La saison de nidification varie selon la localisation géographique : elle peut avoir lieu à n'importe quel moment de l'année, ou coïncider avec la saison des pluies (régions tropicales), ou culminer lors du printemps/début de l'été (d'avril à juin dans l'hémisphère Nord).
Le nid est variable, d’une dépression au sol à une plateforme de branches, de roseaux et d’algues. L’espèce niche sur les îles côtières, les falaises, les rochers et parfois sur des structures artificielles. L’espèce niche généralement en colonies mixtes, et réutilise souvent les sites des années précédentes.
La femelle pond en moyenne 3 ou 4 œufs de couleur blanche, teintée de bleu-vert. L’incubation dure de 28 à 31 jours et est assurée par les deux parents. Il en est de même pour le nourrissage des jeunes. Les jeunes quittent le nid 48 à 52 jours après l’éclosion mais restent dépendant des parents encore pendant plusieurs semaines.

Régime alimentaire

Le régime alimentaire est composé principalement de poissons, mais aussi de crustacés, amphibiens, mollusques et de nichées d’oiseaux. En mer, l’espèce se nourrit principalement de poissons benthiques.

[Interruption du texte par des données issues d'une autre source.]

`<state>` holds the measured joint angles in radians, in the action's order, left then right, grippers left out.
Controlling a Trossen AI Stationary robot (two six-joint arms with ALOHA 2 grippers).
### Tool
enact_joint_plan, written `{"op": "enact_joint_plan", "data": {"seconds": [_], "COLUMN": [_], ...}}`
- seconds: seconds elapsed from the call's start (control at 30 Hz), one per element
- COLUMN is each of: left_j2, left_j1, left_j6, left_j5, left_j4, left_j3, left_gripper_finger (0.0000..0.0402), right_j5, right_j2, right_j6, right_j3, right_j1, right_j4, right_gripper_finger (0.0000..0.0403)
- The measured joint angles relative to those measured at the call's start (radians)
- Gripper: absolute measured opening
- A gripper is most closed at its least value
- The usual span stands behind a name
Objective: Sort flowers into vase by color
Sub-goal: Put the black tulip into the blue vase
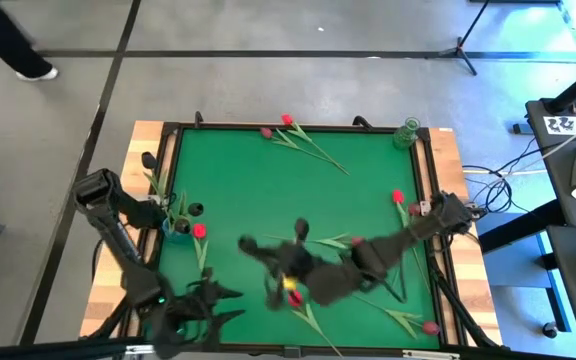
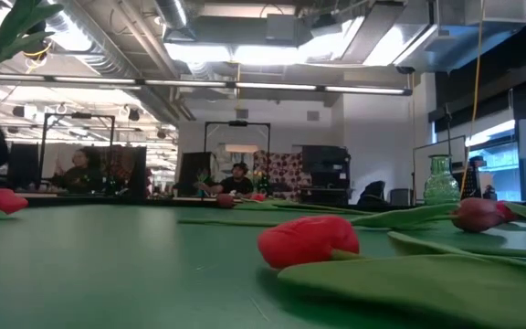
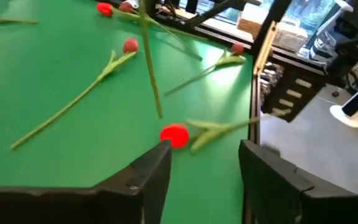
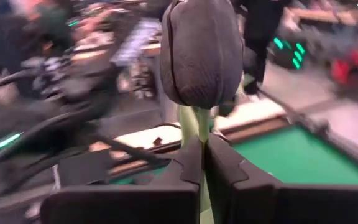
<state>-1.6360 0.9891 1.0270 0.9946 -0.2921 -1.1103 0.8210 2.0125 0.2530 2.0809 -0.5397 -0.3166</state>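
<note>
Carrying a black tulip (image 4: 201, 53) is the step in hand: the right tool (image 4: 202, 165) has its fingers pressed together on the stem just under the dark head, and the flower stands upright above them in the right wrist view. From above, this tool (image 1: 293, 262) sits over the green surface (image 1: 268, 190), well away from the teal vase (image 1: 180, 226) toward the side opposite it.

The left tool (image 3: 202, 174) hangs with its fingers apart and nothing between them; a bright red tulip (image 3: 174, 134) lies on the surface just ahead of them. From above, the left tool (image 1: 230, 305) is at the surface's near edge, a little out from the teal vase, which already holds green stems.

A clear green vase (image 1: 406, 132) stands at the far corner, well apart from the teal one. Other red and maroon tulips lie scattered: a pair (image 1: 286, 128) near the far edge, one (image 1: 199, 231) just beside the teal vase, more toward the right arm's side.

The next move probably calls for swinging the dark flower to whichever vase takes its colour, tipping the stem end down over the mouth and releasing only once the stem is inside. Which vase that is cannot be judged from here. The narrow mouths will want careful alignment.
</note>
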Motion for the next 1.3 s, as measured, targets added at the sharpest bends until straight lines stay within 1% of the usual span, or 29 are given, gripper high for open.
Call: {"op": "enact_joint_plan", "data": {"seconds": [0.07,0.1,0.2,0.27,0.37,0.47,0.53,0.6,0.63,0.7,0.77,0.9,1.0,1.07,1.13,1.23,1.3], "left_j2": [0.000,0.000,0.000,0.000,0.000,0.000,0.000,0.000,0.000,0.000,0.000,0.000,0.000,0.000,0.000,0.000,0.000], "left_j1": [-0.047,-0.060,-0.078,-0.079,-0.078,-0.079,-0.081,-0.085,-0.085,-0.083,-0.087,-0.104,-0.114,-0.112,-0.102,-0.078,-0.065], "left_j6": [-0.119,-0.184,-0.414,-0.562,-0.715,-0.812,-0.854,-0.913,-0.946,-1.006,-1.033,-1.073,-1.089,-1.100,-1.119,-1.144,-1.150], "left_j5": [-0.023,-0.024,-0.029,-0.053,-0.061,-0.108,-0.125,-0.133,-0.145,-0.167,-0.144,-0.068,-0.041,0.025,0.112,0.221,0.265], "left_j4": [0.101,0.158,0.365,0.494,0.635,0.693,0.698,0.699,0.701,0.724,0.756,0.769,0.783,0.809,0.832,0.838,0.854], "left_j3": [0.000,0.000,0.000,0.000,0.000,0.000,0.000,0.000,0.000,0.000,0.000,0.000,0.000,0.000,0.000,0.000,0.000], "left_gripper_finger": [0.0201,0.0205,0.0211,0.0212,0.0212,0.0212,0.0212,0.0210,0.0208,0.0206,0.0204,0.0196,0.0179,0.0161,0.0138,0.0103,0.0084], "right_j5": [-0.025,-0.062,-0.154,-0.163,-0.164,-0.173,-0.217,-0.265,-0.263,-0.220,-0.202,-0.212,-0.201,-0.201,-0.198,-0.152,-0.133], "right_j2": [0.000,0.000,0.000,0.000,0.002,0.003,0.003,0.003,0.003,0.009,0.012,0.012,0.012,0.012,0.012,0.013,0.013], "right_j6": [-0.110,-0.157,-0.183,-0.218,-0.339,-0.388,-0.396,-0.386,-0.382,-0.381,-0.386,-0.376,-0.366,-0.366,-0.366,-0.366,-0.367], "right_j3": [0.001,0.000,-0.022,-0.065,-0.127,-0.173,-0.198,-0.212,-0.213,-0.213,-0.213,-0.213,-0.213,-0.213,-0.213,-0.213,-0.213], "right_j1": [-0.048,-0.070,-0.124,-0.156,-0.184,-0.181,-0.164,-0.148,-0.141,-0.134,-0.125,-0.096,-0.077,-0.067,-0.066,-0.061,-0.061], "right_j4": [0.024,0.030,0.067,0.148,0.270,0.407,0.490,0.519,0.519,0.527,0.541,0.537,0.527,0.525,0.518,0.511,0.499], "right_gripper_finger": [0.0005,0.0004,0.0003,0.0003,0.0002,0.0002,0.0002,0.0002,0.0002,0.0002,0.0002,0.0003,0.0003,0.0003,0.0003,0.0003,0.0003]}}
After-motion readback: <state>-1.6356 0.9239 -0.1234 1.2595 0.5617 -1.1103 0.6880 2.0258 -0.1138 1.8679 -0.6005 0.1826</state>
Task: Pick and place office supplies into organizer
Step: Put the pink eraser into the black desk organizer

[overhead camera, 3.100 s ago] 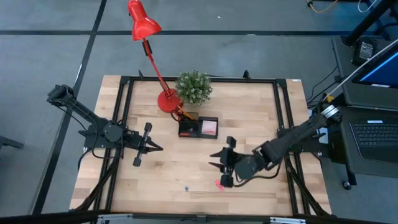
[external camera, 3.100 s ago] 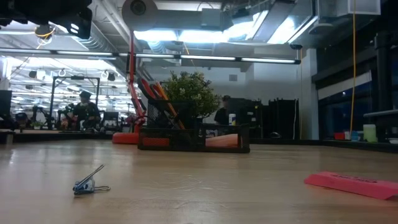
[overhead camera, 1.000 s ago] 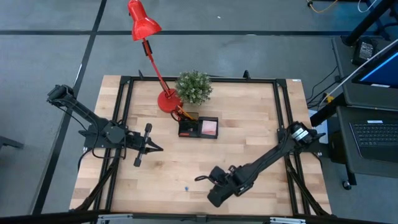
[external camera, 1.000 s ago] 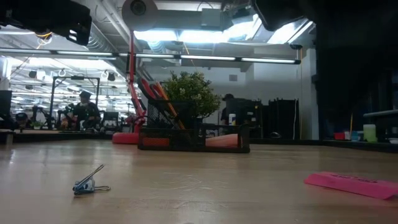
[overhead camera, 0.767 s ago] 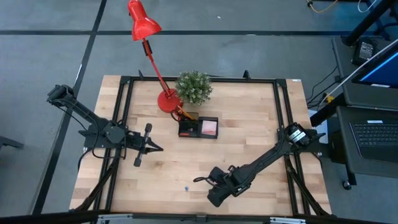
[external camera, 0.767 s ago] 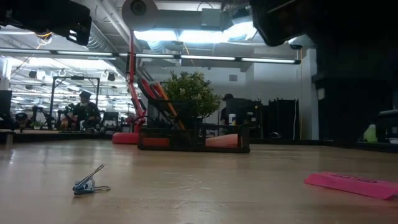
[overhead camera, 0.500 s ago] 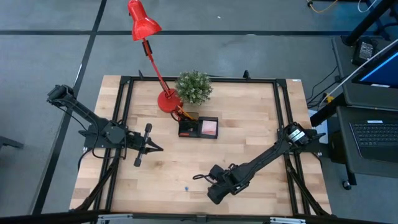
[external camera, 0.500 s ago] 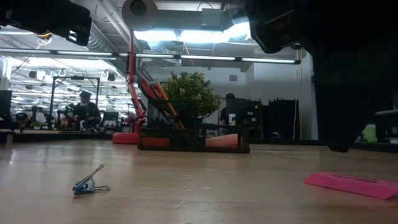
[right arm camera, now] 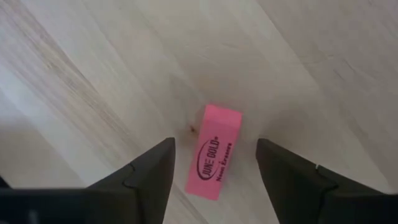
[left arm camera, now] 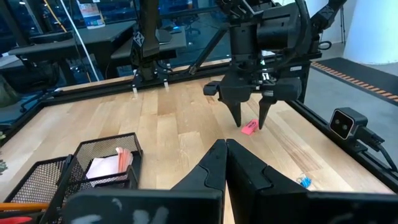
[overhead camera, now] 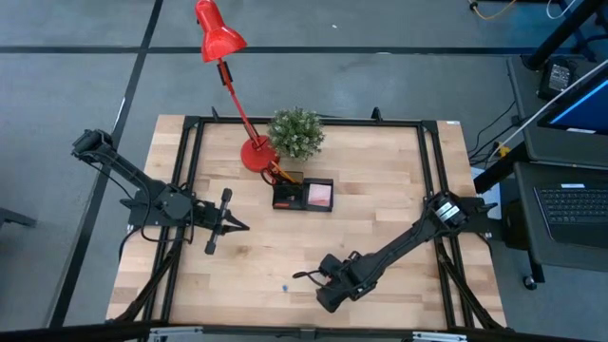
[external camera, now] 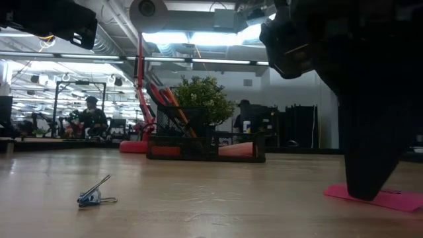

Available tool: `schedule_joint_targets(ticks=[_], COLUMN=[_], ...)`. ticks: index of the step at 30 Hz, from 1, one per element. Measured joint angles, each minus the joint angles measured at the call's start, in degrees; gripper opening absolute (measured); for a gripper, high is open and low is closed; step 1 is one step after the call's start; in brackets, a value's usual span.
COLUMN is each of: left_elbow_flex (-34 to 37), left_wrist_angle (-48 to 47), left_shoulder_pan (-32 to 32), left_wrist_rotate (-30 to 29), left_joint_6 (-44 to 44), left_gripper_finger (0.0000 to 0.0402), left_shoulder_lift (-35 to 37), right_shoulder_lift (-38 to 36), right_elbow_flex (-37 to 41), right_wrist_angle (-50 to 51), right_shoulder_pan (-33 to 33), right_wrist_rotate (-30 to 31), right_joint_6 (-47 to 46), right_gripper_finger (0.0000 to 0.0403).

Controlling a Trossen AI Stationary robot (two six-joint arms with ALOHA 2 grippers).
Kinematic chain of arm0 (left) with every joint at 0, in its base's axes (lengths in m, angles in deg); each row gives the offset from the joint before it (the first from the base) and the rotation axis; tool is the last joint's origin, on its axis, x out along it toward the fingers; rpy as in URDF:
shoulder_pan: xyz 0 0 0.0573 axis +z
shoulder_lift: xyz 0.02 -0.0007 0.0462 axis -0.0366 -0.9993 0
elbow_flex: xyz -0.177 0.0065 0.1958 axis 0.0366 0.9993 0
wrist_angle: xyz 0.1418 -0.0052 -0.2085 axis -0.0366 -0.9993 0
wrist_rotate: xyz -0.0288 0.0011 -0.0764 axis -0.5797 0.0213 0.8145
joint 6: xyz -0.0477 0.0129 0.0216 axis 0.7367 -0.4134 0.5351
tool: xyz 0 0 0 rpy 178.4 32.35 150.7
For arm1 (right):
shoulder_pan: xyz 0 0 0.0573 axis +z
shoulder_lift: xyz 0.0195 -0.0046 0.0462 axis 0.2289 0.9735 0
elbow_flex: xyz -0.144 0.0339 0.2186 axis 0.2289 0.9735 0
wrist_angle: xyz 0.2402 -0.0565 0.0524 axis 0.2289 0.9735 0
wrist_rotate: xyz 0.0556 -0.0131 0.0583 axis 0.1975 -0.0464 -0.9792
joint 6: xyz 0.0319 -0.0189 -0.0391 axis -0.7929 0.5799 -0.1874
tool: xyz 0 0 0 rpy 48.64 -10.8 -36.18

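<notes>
Right wrist view | my right gripper [right arm camera: 211, 165] spread wide, empty, straddling pink eraser [right arm camera: 213, 159] on near table edge | eraser's long axis runs along the fingers (favourable, I judge) | left gripper [overhead camera: 231, 225] shut, idle, farther | organizer [overhead camera: 304, 195] well beyond.

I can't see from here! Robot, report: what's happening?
Right claw open, straddling pink eraser on table. Left claw shut, waiting. Nothing blocking.
</notes>
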Motion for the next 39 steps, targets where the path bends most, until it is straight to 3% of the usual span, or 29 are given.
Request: schedule_joint_targets(ticks=[25, 39], left_elbow_flex=[0.0, 0.0], left_wrist_angle=[-0.02, -0.02], left_shoulder_pan=[0.0, 0.0], left_wrist_rotate=[0.0, 0.0], left_joint_6=[0.0, 0.0], left_gripper_finger=[0.0003, 0.0002], left_shoulder_lift=[0.0, 0.0], right_shoulder_lift=[0.89, 0.89], right_elbow_flex=[0.22, 0.31], right_wrist_angle=[3.36, 4.7], right_shoulder_pan=[2.09, 1.96], right_wrist_rotate=[0.11, 0.6], right_joint_6=[-0.02, 0.42], right_gripper_finger=[0.0227, 0.0149])
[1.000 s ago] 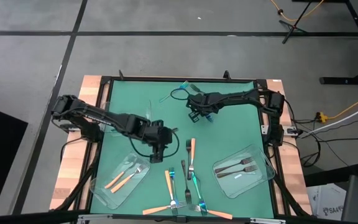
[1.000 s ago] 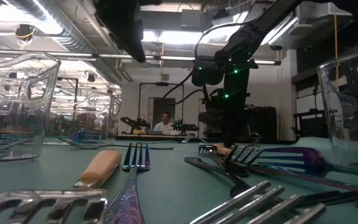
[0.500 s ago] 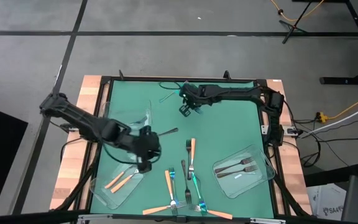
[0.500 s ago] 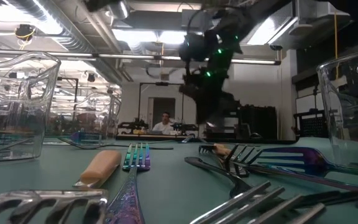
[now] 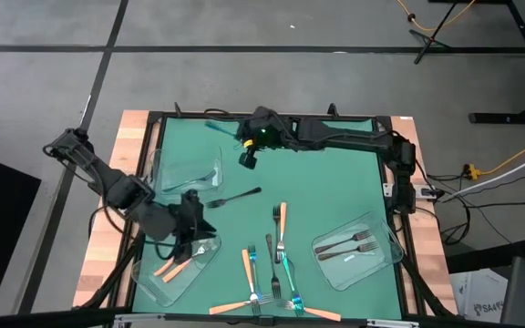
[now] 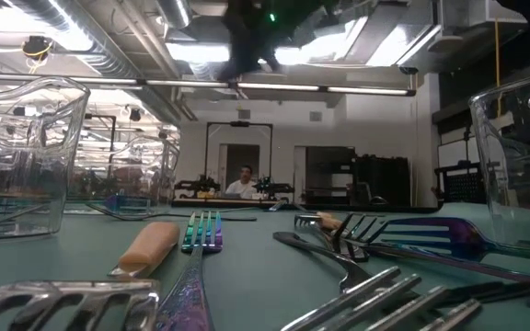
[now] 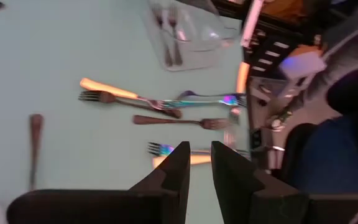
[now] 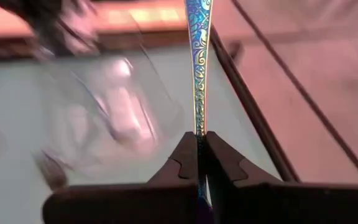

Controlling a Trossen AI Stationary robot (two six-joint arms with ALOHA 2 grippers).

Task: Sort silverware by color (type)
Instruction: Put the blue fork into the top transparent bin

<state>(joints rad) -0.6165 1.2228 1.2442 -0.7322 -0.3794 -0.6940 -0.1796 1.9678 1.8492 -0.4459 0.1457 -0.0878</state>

Répartition géographique - Evolution et état des populations

L'espèce a une aire de distribution très large. On la retrouve en Europe, Asie, Océanie, Afrique, et une frange est de l'Amérique du Nord. L'aire de nidification concerne maintenant 27 pays au lieu d'une vingtaine dans les années 1970, et le nombre de couples reproducteurs y a partout augmenté, sauf en Hongrie.
La population mondiale de l’espèce est estimée entre 1,4 et 2,9 millions d’individus. La population nicheuse européenne est comprise entre 310 000 et 370 000 couples. Les principaux effectifs sont présents au Danemark (36 000 à 41 000 couples), en Estonie (9000 à 10 000 couples), en France (3350 couples), en Allemagne (16800 couples), en Grèce (4300 couples), en Irlande (4550 couples), aux Pays-Bas (18 400 à 19 500 couples), en Norvège (20 000 à 25 000 couples), en Pologne (12 500 couples), en Roumanie (18 000 à 20 000 couples), en Russie (35 000 à 60 000 couples), en Suède (25 000 à 26 000 couples), en Turquie (3000 à 4500 couples), en Ukraine (65 000 à 75 000 couples) et au Royaume-Uni (9100 couples).

L’espèce est souvent percutée par l’industrie aquacole et peut être fusillée, noyée ou empoisonnée pour contrôler les effectifs. Elle souffre également des parcs éoliens et de maladies telles que la grippe aviaire.

Statut

Convention de Bonn : Accord AEWA [1999]
Convention de Berne : Annexe III
Oiseaux protégés : Article 2
Oiseaux protégés : Article 5
Oiseaux protégés : Article 1

Bibliographie

BirdLife International (2009) Species factsheet: Phalacrocorax carbo. Downloaded from http://www.birdlife.org on 2/8/2009

MULLARNEY K., SVENSSON L., ZETTERSTROM D. & GRANT P.J. (2004).- Le guide ornitho. Delachaux et Niestlé. 399 p.

SNOW D.W. & PERRINS C.M. (1998).- The birds of the Western Paleartic. Concise Edition. Oxford University Press. 1832 p.